SINGAPORE - From Wednesday (Feb 16) to March 15, Covid-19 patients with mild or no symptoms can visit a test centre to take a supervised self-administered antigen rapid test (ART) for free, and get their results reflected in their HealthHub record.
This is to ease the pressure on general practitioner (GP) clinics and polyclinics, so that they can focus on patients who need medical attention, the Ministry of Health (MOH) announced on Tuesday.
It will first make this available at 48 combined test centres (CTC) or quick test centres (QTC) located islandwide.
By the end of the week, about 205 such centres will offer these supervised self-administered ARTs, which will be fully funded by the Government for these four weeks, MOH said.
If a person is shown to be positive on the test, he can then collect three free ART kits from a vending machine and self-isolate at home for at least 72 hours.
Members of the public can book their supervised self-administered ART at this website.
In its release, MOH said that in recent weeks, GP clinics, polyclinics and hospitals have continued to report a surge in the number of patients, many with no or mild symptoms visiting to get an ART conducted by a medical professional and officially documented in MOH's records.
The hospitals' emergency departments have similarly received many patients who are not in need of emergency medical assistance.
Health Minister Ong Ye Kung revealed the news on this plan in Parliament earlier on Tuesday. He said that allowing quick test centres to do this will help take some pressure off the GP clinics.
Singapore is in the midst of an Omicron surge, with around 10,000 cases daily, and this could rise further to possibly 15,000 to 20,000 cases a day, Mr Ong said in Parliament in response to Mr Yip Hon Weng's (Yio Chu Kang) question on how the healthcare system is coping with the Omicron wave.
But he added that this is not an issue, as most people who catch Covid-19 today have mild symptoms.
There are currently 20 to 30 patients in the intensive care unit (ICU), compared with the 171 ICU beds occupied by Covid-19 patients at the peak of the Delta wave last year, he said.
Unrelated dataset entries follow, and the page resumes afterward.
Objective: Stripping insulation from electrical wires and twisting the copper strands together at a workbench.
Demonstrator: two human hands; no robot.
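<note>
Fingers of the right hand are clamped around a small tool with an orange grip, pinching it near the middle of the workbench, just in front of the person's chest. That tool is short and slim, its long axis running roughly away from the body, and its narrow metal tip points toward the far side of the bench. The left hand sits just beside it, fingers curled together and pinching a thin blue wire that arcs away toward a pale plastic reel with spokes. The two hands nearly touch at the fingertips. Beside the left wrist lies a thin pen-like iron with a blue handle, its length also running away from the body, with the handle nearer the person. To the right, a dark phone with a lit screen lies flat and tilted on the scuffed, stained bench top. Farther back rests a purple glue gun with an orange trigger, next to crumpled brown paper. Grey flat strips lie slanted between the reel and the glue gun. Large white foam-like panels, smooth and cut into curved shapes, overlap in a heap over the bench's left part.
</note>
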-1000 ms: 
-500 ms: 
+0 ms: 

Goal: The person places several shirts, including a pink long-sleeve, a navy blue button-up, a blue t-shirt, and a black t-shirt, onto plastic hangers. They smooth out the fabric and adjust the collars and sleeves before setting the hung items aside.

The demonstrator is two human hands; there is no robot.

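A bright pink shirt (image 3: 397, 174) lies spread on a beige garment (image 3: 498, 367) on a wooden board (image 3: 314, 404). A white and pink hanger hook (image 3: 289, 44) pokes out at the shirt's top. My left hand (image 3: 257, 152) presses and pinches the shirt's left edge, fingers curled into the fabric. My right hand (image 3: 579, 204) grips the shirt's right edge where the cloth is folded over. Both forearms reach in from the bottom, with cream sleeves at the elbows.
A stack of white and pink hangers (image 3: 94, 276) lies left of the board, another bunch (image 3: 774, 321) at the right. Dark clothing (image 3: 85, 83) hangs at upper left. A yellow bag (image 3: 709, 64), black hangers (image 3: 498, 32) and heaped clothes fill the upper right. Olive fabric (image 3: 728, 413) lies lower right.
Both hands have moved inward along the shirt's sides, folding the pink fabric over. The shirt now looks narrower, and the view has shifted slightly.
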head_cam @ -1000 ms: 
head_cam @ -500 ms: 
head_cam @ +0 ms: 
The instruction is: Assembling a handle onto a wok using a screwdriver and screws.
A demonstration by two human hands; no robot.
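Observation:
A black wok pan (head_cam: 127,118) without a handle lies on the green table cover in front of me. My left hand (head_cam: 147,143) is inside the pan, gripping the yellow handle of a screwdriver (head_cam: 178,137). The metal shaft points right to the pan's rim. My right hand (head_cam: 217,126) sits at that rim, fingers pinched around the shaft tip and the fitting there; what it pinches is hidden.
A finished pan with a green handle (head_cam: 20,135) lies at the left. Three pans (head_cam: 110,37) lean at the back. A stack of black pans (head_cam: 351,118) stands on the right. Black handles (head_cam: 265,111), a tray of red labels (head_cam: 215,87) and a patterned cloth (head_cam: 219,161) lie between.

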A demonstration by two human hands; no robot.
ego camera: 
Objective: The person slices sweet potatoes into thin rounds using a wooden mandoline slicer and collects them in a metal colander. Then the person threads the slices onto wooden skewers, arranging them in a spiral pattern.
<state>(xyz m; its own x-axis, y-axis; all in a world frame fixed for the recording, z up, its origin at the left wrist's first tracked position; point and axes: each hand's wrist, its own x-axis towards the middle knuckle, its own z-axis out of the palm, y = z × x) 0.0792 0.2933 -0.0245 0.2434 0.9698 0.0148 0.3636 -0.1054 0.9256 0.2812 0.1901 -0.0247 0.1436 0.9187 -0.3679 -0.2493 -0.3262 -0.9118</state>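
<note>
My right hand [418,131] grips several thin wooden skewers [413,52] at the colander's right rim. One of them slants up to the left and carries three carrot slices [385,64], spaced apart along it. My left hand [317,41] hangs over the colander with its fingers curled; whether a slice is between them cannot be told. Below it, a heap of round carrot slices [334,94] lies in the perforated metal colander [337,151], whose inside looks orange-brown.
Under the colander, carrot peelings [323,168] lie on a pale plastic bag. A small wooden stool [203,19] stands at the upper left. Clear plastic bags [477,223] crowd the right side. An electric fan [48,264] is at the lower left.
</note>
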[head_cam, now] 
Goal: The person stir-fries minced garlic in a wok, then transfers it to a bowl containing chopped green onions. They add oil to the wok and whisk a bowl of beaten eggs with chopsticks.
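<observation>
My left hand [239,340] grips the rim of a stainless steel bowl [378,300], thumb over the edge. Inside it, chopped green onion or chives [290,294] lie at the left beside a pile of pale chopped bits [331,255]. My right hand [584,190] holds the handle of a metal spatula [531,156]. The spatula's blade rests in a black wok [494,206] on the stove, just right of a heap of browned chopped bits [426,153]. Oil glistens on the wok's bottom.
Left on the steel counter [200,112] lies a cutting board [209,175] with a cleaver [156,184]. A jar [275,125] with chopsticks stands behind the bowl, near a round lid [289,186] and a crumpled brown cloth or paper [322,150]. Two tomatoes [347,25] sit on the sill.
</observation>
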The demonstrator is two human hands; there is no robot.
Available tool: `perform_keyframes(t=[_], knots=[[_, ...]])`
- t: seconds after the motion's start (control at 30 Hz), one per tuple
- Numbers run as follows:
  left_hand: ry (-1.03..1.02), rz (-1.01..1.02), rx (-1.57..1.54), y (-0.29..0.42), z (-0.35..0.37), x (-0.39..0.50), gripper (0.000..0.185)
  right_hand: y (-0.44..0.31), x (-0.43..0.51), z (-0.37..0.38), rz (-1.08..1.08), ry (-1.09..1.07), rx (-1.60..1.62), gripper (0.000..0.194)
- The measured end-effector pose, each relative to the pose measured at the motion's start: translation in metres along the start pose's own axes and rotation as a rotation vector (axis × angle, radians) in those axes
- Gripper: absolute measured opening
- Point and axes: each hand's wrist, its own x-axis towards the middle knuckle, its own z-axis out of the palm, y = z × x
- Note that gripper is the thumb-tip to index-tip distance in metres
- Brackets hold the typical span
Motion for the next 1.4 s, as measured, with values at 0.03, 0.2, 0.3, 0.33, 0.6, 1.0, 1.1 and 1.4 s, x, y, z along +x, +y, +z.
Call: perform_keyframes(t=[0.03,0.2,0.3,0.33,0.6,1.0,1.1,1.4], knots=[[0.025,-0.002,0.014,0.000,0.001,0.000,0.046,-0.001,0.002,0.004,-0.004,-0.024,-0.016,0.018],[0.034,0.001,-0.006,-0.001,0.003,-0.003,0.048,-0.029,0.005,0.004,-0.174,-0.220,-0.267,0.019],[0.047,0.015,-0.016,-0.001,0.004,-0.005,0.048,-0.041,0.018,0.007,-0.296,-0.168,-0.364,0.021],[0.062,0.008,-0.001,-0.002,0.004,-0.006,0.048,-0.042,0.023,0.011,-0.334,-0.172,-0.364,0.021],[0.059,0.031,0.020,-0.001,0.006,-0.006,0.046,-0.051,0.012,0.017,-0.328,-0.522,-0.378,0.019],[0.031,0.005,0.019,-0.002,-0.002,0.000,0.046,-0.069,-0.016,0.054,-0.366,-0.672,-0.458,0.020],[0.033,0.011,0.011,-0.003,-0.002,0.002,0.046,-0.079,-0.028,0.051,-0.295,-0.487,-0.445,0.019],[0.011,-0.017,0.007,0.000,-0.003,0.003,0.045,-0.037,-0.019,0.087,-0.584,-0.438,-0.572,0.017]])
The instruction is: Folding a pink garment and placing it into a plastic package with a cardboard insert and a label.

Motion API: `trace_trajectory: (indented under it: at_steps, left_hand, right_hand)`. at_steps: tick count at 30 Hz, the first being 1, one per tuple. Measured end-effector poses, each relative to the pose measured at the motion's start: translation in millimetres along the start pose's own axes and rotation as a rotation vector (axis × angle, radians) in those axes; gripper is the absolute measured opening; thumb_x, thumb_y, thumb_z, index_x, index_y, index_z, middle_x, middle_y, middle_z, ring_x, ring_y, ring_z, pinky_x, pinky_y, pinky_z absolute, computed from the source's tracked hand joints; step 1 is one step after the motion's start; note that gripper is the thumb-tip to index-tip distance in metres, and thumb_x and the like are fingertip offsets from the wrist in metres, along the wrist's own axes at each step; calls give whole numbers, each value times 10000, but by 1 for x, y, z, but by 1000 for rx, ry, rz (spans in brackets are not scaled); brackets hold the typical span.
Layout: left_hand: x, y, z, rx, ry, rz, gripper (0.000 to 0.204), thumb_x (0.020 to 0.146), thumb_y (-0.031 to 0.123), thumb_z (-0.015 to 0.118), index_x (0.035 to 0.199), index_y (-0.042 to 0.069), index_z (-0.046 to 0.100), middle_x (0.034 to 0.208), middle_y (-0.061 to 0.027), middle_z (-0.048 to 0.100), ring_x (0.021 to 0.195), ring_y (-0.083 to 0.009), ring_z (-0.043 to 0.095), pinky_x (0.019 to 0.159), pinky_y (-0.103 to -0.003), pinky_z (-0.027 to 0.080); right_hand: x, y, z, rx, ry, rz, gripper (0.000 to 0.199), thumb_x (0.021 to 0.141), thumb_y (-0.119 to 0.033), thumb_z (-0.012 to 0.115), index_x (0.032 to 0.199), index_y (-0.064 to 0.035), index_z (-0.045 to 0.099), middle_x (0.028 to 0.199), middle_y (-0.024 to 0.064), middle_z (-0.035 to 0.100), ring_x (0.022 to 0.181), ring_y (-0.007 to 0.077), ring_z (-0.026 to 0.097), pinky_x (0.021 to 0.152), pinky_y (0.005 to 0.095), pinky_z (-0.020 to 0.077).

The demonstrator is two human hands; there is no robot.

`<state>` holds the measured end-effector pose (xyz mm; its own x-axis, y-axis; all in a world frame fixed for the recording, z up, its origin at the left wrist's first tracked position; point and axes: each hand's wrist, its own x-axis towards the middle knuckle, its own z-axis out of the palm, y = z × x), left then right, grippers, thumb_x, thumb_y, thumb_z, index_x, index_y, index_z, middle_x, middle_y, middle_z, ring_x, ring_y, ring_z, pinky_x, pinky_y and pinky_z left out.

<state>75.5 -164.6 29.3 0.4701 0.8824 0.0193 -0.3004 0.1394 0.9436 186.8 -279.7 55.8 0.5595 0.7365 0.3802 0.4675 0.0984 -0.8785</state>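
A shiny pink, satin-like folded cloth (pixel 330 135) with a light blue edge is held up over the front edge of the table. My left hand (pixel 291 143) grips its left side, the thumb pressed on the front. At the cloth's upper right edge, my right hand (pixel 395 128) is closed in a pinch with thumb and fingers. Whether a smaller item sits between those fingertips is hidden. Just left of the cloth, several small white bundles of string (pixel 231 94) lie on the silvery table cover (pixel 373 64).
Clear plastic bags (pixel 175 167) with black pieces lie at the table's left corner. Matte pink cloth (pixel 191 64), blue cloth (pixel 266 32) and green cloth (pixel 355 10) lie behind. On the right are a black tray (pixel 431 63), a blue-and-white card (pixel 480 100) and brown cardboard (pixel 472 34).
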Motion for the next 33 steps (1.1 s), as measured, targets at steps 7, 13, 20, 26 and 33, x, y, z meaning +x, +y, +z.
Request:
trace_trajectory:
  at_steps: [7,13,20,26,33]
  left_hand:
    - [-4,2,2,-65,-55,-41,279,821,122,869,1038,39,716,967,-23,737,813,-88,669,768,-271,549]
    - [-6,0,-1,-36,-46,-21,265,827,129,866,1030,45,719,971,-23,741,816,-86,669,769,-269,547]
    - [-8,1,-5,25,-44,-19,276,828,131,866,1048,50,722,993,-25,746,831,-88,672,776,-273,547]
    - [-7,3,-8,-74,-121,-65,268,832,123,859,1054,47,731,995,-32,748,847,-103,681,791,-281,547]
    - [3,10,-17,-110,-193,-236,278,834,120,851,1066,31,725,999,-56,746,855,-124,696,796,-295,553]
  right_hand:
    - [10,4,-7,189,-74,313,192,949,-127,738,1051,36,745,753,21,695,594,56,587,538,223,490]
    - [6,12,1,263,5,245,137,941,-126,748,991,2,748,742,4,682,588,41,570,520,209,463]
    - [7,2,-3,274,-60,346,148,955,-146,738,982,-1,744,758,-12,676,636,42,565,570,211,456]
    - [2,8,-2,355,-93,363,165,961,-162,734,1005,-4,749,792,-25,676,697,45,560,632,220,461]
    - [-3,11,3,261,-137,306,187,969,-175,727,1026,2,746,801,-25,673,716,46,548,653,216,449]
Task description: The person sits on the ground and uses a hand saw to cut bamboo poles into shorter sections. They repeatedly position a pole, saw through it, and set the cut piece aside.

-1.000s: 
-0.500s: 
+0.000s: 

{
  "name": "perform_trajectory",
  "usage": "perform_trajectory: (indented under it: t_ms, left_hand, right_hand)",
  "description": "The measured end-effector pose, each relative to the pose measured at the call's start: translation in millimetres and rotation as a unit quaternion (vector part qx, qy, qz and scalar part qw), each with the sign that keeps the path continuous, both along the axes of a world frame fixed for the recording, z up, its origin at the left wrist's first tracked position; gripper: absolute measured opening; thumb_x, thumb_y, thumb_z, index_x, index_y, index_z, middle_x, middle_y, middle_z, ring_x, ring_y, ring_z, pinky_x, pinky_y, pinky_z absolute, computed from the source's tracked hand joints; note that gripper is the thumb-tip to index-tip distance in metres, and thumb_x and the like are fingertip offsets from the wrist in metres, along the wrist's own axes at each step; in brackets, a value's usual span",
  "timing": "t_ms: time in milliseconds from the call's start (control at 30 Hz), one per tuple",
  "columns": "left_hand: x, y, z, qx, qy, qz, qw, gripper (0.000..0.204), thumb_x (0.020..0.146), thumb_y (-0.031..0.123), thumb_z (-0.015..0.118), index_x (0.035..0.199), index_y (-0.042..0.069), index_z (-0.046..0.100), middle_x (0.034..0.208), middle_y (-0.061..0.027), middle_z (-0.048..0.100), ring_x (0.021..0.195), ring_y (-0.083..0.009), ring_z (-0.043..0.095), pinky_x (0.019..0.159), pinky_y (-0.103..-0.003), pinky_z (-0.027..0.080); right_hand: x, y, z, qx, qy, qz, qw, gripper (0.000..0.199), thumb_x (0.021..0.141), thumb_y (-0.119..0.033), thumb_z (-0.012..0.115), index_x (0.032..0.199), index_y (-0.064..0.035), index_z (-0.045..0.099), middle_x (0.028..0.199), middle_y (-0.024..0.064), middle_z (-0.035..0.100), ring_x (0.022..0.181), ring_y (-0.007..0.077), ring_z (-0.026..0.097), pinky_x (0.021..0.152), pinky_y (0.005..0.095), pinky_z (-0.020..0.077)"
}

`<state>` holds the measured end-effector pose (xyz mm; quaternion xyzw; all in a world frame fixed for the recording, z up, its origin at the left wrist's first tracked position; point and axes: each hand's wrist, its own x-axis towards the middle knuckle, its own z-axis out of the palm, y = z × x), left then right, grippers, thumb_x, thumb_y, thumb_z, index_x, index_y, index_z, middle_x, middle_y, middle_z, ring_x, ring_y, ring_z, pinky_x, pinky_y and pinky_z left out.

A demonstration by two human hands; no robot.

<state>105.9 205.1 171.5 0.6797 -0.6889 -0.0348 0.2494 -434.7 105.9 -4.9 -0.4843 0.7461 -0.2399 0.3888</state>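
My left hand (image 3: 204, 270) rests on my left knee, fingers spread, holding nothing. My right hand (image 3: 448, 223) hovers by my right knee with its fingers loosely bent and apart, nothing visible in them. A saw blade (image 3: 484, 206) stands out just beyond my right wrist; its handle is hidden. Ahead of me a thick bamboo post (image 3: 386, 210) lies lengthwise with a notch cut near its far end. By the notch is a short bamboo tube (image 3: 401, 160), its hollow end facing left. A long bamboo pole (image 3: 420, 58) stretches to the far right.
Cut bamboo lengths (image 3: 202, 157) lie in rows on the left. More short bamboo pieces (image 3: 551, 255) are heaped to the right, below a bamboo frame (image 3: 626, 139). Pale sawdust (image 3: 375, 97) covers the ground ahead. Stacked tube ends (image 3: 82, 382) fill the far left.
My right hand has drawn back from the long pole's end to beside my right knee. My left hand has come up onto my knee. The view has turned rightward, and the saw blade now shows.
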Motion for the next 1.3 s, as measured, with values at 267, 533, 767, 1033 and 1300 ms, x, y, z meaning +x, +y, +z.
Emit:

"Where we face pressure now is not on the clinical side of healthcare but on the operational side of healthcare because the number of calls from patients to hotlines is increasing," Mr Ong said.
MOH is able to answer well over 90 per cent of calls from the public, with the help of government agencies, including the Singapore Armed Forces, he added.
But GPs are facing quite a bit of pressure, with long queues of patients, he said.
Mr Ong noted that people go to GPs for various reasons, for instance, to confirm their infection and get a medical certificate, or to prove that they have recovered from Covid-19 before travelling.
In Singapore, an infection episode can be considered a booster dose if a person prefers not to get the extra jab, provided he has seen a doctor so that the infection will be reflected in MOH's medical records.
While the quick test centres will ease the load on doctors, they will not be able to issue medical certificates, unlike going to a GP, said Mr Ong.